On Thu, May 29, 2025 at 10:38 PM Jonathan Wakely <jwak...@redhat.com> wrote:

> The current overload set for __unique_copy handles three cases:
>
> - The input range uses forward iterators, the output range does not.
>   This is the simplest case, and can just compare adjacent elements of
>   the input range.
>
> - Neither the input range nor output range use forward iterators.
>   This requires a local variable copied from the input range and updated
>   by assigning each element to the local variable.
>
> - The output range uses forward iterators.
>   For this case we compare the current element from the input range with
>   the element just written to the output range.
>
> There are two problems with this implementation. Firstly, the third case
> assumes that the value type of the output range can be compared to the
> value type of the input range, which might not be possible at all, or
> might be possible but give different results to comparing elements of
> the input range. This is the problem identified in LWG 2439.
>
> Secondly, the third case is used when both ranges use forward iterators,
> even though the first case could (and should) be used. This means that
> we compare elements from the output range instead of the input range,
> with the problems described above (either not well-formed, or might give
> the wrong results).
>
> The cause of the second problem is that the overload for the first case
> looks like:
>
> OutputIterator
> __unique_copy(ForwardIter, ForwardIter, OutputIterator, BinaryPred,
>               forward_iterator_tag, output_iterator_tag);
>
> When the output range uses forward iterators this overload cannot be
> used, because forward_iterator_tag does not inherit from
> output_iterator_tag, so is not convertible to it.
>
> To fix these problems we need to implement the resolution of LWG 2439 so
> that the third case is only used when the value types of the two ranges
> are the same. This ensures that the comparisons are well behaved. We
> also need to ensure that the first case is used when both ranges use
> forward iterators.
>
> This change replaces a single step of tag dispatching to choose between
> three overloads with two step of tag dispatching, choosing between two
> overloads at each step. The first step dispatches based on the iterator
> category of the input range, ignoring the category of the output range.
> The second step only happens when the input range uses non-forward
> iterators, and dispatches based on the category of the output range and
> whether the value type of the two ranges is the same. So now the cases
> that are handled are:
>
> - The input range uses forward iterators.

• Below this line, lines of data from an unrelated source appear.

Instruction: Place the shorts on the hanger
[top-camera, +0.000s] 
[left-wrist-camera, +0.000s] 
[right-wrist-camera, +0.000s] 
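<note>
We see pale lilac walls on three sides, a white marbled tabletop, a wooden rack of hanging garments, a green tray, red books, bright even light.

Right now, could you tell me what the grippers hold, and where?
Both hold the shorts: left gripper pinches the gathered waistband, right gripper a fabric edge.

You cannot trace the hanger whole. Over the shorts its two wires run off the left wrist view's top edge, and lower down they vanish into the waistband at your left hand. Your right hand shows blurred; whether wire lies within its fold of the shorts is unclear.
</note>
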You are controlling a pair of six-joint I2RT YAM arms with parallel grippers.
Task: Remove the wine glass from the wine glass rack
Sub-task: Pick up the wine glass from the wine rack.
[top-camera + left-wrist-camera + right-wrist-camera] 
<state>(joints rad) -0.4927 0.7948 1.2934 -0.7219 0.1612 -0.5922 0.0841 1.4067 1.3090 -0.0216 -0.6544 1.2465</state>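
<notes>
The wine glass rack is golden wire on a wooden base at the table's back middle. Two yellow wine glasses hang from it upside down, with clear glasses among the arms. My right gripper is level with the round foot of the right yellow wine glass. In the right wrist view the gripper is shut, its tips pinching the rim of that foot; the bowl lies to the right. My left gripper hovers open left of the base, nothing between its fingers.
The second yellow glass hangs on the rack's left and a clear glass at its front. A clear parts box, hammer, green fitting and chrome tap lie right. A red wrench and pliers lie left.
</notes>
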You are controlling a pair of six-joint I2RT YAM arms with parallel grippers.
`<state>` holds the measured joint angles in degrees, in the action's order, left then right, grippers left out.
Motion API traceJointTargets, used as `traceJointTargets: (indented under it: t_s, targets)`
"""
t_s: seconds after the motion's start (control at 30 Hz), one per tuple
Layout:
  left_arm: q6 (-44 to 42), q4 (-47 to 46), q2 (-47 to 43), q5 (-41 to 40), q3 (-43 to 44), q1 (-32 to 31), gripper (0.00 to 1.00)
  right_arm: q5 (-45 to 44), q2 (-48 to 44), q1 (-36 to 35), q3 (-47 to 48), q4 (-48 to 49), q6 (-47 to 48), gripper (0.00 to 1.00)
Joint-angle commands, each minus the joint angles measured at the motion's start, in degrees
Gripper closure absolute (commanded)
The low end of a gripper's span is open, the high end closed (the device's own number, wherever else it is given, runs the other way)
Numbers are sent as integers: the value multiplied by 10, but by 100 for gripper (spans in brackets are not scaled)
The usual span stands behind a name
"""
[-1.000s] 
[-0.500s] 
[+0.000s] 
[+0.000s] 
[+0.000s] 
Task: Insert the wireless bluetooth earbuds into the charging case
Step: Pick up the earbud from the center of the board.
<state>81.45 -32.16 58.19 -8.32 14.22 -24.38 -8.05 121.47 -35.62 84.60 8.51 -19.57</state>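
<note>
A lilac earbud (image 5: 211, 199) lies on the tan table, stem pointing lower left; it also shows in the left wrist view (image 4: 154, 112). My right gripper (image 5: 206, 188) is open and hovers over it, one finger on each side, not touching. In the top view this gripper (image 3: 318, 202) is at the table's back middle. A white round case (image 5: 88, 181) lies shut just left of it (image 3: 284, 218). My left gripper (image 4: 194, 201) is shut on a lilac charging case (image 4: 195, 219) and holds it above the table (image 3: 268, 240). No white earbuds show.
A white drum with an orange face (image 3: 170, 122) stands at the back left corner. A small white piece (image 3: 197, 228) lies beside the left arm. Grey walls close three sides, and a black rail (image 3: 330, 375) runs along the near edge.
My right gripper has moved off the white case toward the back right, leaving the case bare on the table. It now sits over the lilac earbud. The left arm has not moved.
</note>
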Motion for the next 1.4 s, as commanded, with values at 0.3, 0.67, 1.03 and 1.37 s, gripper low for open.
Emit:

> - The output range uses non-forward iterators or a different value type.
> - The output range uses forward iterators and has the same value type.
>
> For the second case, the old code used __gnu_cxx::__ops::__iter_comp_val
> to wrap the predicate in another level of indirection. That seems
> unnecessary, as we can just use a pointer to the local variable instead
> of an iterator referring to it.
>
> During review of this patch, it was discovered that all known
> implementations of std::unique_copy and ranges::unique_copy (except
> cmcstl2) disagree with the specification. The standard (and the SGI STL
> documentation) say that it uses pred(*i, *(i-1)) but everybody uses
> pred(*(i-1), *i) instead, and apparently always has done. This patch
> adjusts ranges::unique_copy to be consistent.
>
> In the first __unique_copy overload, the local copy of the iterator is
> changed to be the previous position not the next one, so that we use
> ++first as the "next" iterator, consistent with the logic used in the
> other overloads. This makes it easier to compare them, because we aren't
> using pred(*first, *next) in one and pred(something, *first) in the
> others. Instead it's always pred(something, *first).
>
> libstdc++-v3/ChangeLog:
>
>         PR libstdc++/120386
>         * include/bits/ranges_algo.h (__unique_copy_fn): Reorder
>         arguments for third case to match the first two cases.
>         * include/bits/stl_algo.h (__unique_copy): Replace three
>         overloads with two, depending only on the iterator category of
>         the input range.  Dispatch to __unique_copy_1 for the
>         non-forward case.
>         (__unique_copy_1): New overloads for the case where the input
>         range uses non-forward iterators.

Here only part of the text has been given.